Problem:
For the material below, output exactly the span from the line with "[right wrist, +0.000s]" to the line with "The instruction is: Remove", including both, and nothing besides.

Supplied information:
■ ■ ■ ■ ■ ■ ■

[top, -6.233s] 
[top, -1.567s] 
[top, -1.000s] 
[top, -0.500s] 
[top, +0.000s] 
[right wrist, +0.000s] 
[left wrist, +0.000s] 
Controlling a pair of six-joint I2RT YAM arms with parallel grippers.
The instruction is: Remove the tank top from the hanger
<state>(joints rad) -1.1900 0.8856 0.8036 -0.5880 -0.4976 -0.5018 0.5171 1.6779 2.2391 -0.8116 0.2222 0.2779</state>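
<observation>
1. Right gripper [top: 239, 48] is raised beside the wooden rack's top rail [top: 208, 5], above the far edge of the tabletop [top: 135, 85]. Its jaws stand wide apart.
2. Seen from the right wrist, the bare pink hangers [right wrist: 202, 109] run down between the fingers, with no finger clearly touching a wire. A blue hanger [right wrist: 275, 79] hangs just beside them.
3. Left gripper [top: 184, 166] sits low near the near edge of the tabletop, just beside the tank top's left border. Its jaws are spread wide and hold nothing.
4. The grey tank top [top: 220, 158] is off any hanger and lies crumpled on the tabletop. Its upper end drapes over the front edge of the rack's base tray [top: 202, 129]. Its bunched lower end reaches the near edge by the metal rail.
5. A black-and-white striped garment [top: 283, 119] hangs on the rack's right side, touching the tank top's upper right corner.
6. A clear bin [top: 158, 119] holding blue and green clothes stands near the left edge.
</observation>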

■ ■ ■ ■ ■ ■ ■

Task output:
[right wrist, +0.000s] 
[left wrist, +0.000s] 
Controlling a pair of six-joint I2RT YAM arms with parallel grippers.
The instruction is: Remove the tank top from the hanger

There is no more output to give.